— У каждого края свои особенности, — сказал в свое оправдание Кореска, — от этого и зависит, какие шаги следует предпринять в первую очередь. Я не знаком с вашим краем… не знаю.
— Там и десять революций не помогут, камень все равно не даст урожая, — заметил Павол и тут же сам устыдился своего маловерия.
К концу второй недели волнения усилились, по баракам пронесся слух:
— Будут увольнять!
— Останемся совсем без работы…
— Плохо дело, товарищи!
— А кого? Кого рассчитают?
— Пока неизвестно…
— Они найдут кого…
Рабочие замкнулись, лица их потемнели, черты заострились. Споры затихли, рабочие разбрелись по своим нарам и молчали, словно боясь, что каждое их слово будет подслушано заводской конторой и окажется решающим в их судьбе. Будут увольнять!
Нужда скалила зубы и здесь, и дома. Нет ей конца-края. Нужда придавила их, положила на обе лопатки, они сдались и умолкли в страхе потерять кусок хлеба. Только когда городские рабочие попытались устроить демонстрацию, заявляя во всеуслышание о своих требованиях, тогда и пришлые рабочие набрались сил и мужества, смешались с черной толпой — им стало стыдно за свое малодушие.
В конце недели в барак вместе с Кореской пришел Жьярский.
— Вас тоже будут увольнять, — говорил он рабочим, вовсе не собираясь утешать их. — Таков уж нынешний режим, что он не в состоянии дать работу и хлеб миллионам людей. Если нож затупился до такой степени, что уже нельзя наточить, то его сдают в металлолом. Яблоко, которое сгнило насквозь, выкидывают на помойку. А если существующий общественный порядок оставляет миллионы людей без работы и обрекает их на голодную смерть, как поступить с ним?
Жьярского слушали нахмурясь; лишь изредка у кого-нибудь вырывалось слово или замечание, которое передавалось в спертом воздухе из уст в уста.
Несколько человек пошли потом проводить Жьярского. Они перешагивали пути, обходили склады старого железа, огибали проволоку, натянутую вокруг железных труб, шли вдоль черного забора, с которого дождь до сих пор не смыл старые предвыборные лозунги. Они шли по направлению к рабочему поселку, где жил Кореска. У Павла всю дорогу вертелся на языке вопрос, но задать его он не решался. Так дошли они до дома, где жил Кореска. Когда они уже сидели у него за столом, Жьярский, словно прочитав мысли Павла, сам пришел ему на помощь:
— Ну как… ты уже думал? О том, о чем мы с тобой у вас говорили…

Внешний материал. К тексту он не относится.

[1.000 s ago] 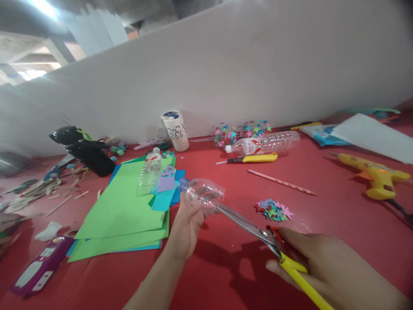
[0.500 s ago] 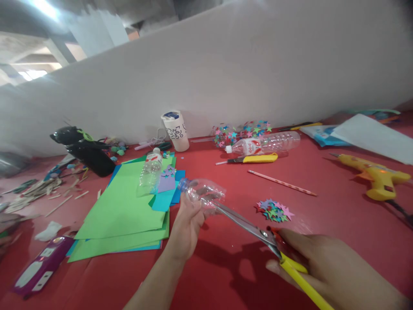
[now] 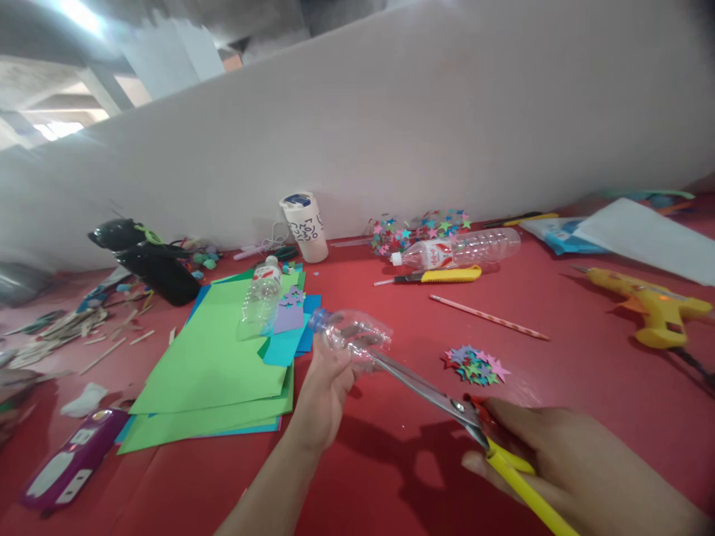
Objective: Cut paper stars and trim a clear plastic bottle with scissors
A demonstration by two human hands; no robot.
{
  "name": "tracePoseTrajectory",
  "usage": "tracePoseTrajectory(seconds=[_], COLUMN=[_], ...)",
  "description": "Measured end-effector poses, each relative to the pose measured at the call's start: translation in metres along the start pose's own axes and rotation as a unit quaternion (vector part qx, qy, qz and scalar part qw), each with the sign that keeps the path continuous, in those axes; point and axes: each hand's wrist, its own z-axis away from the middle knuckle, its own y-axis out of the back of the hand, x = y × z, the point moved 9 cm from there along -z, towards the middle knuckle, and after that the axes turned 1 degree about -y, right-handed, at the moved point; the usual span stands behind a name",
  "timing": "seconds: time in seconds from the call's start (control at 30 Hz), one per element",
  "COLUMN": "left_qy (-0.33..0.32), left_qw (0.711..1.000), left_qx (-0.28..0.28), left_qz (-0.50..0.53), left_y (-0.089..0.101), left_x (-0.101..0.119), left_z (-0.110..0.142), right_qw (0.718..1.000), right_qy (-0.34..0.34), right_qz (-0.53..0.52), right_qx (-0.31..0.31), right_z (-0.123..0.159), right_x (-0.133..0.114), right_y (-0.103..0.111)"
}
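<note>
My left hand is closed round the neck end of a clear plastic bottle top with a blue cap, its cut end facing right. In my right hand is a pair of scissors with red and yellow handles. The scissor blades look nearly closed, and their tips touch or overlap the lower cut edge of the bottle top; I cannot tell whether plastic is between them. A pile of coloured foam stars lies just beyond the blades.
Green sheets carry another clear bottle on the left. Farther back lie a labelled bottle, a yellow utility knife and a pencil. A yellow glue gun rests at right. A co-worker's hand shows far left.
Almost nothing differs: both hands, the bottle top and the scissors keep nearly the same positions. The co-worker's hand at the far left edge has shifted slightly.
</note>
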Motion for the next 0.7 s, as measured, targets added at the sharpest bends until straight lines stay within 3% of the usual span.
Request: tracePoseTrajectory(seconds=[0.1, 0.2, 0.5, 0.7], left_qy=[-0.012, -0.012, -0.013, -0.004], left_qw=[1.000, 1.000, 1.000, 0.999], left_qx=[-0.008, -0.008, -0.006, -0.010], left_qz=[-0.002, -0.006, -0.017, -0.049], left_y=[-0.001, 0.000, 0.002, 0.006], left_x=[0.002, 0.001, 0.001, -0.005], left_z=[0.000, -0.001, 0.000, 0.002], right_qw=[0.995, 0.991, 0.990, 0.997], right_qy=[-0.049, -0.062, -0.065, -0.019], right_qz=[-0.010, -0.008, 0.007, -0.014], right_qx=[-0.092, -0.117, -0.122, -0.077], right_z=[0.001, 0.001, -0.001, 0.001], right_x=[0.007, 0.007, 0.005, -0.001], right_y=[-0.014, -0.016, -0.016, -0.013])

Все, кто пришел с ними, понимали, на что намекает Жьярский. Павол со многими делился, спрашивал совета, узнавал их мнение. Но все их соображения не стоили выеденного яйца да и скроены были, как правило, на мерку собственных крохотных хозяйств. Ничего значительного в более широком объеме они не придумали.
— Да уж мы ломали над этим голову, — ответил за Павла старший годами Кубалик, нервно моргая подергивающимся левым глазом, — но нам не по зубам. Не нашего ума это дело…
Кореска засмеялся, махнул рукой, словно отгоняя муху, и сказал:
— Павол считает, что там и десять революций не помогут, камень то все равно урожая не даст.
Павол воспринял это как упрек и совсем смутился.
Строгие черты лица Жьярского прояснились.
— Вот именно, — быстро проговорил он, — в том-то и бессмыслица, что сейчас заставляют камень давать урожай. Напрасный труд!
Он замолчал, словно обдумывая как следует все, что хотел объяснить своим любознательным, но робким землякам, и тем дал Павлу возможность сказать напоследок:
— Мы не умеем так складно говорить. Надо, чтобы нам кто-нибудь сначала все толком объяснил. Только потом мы сможем убеждать других. С нашими ведь нужно говорить так, как борозду прокладываешь: просто и ясно… А главное, чтобы эта борозда после тебя осталась.
Ни Жьярский, ни Кореска ничуть не умаляли значения этого разговора. Поэтому Жьярский все тщательно продумал, прежде чем заговорил:
— Вы правы, трудно ответить, что надо делать, чтобы в нашем краю все… переиначить, сдвинуть с мертвой точки. Главное, с чего начать. Во всяком случае, до того, как приступить к реорганизации земледелия, нужно дать всем работу. Ведь сколько народу кормилось у нас лесным промыслом. Поэтому надо передать в собственность народа хотя бы леса, раз нет крупных поместий, и в этой огромной лесной кладовой, где сейчас хищнически хозяйничают частные лица и фирмы, начать планомерную работу, повторяю: планомерную, а не кто во что горазд, как теперь. Увидите, сколько бы людей тогда прокормилось.
— Ну, это еще не бог весть что, — заметил один из слушателей.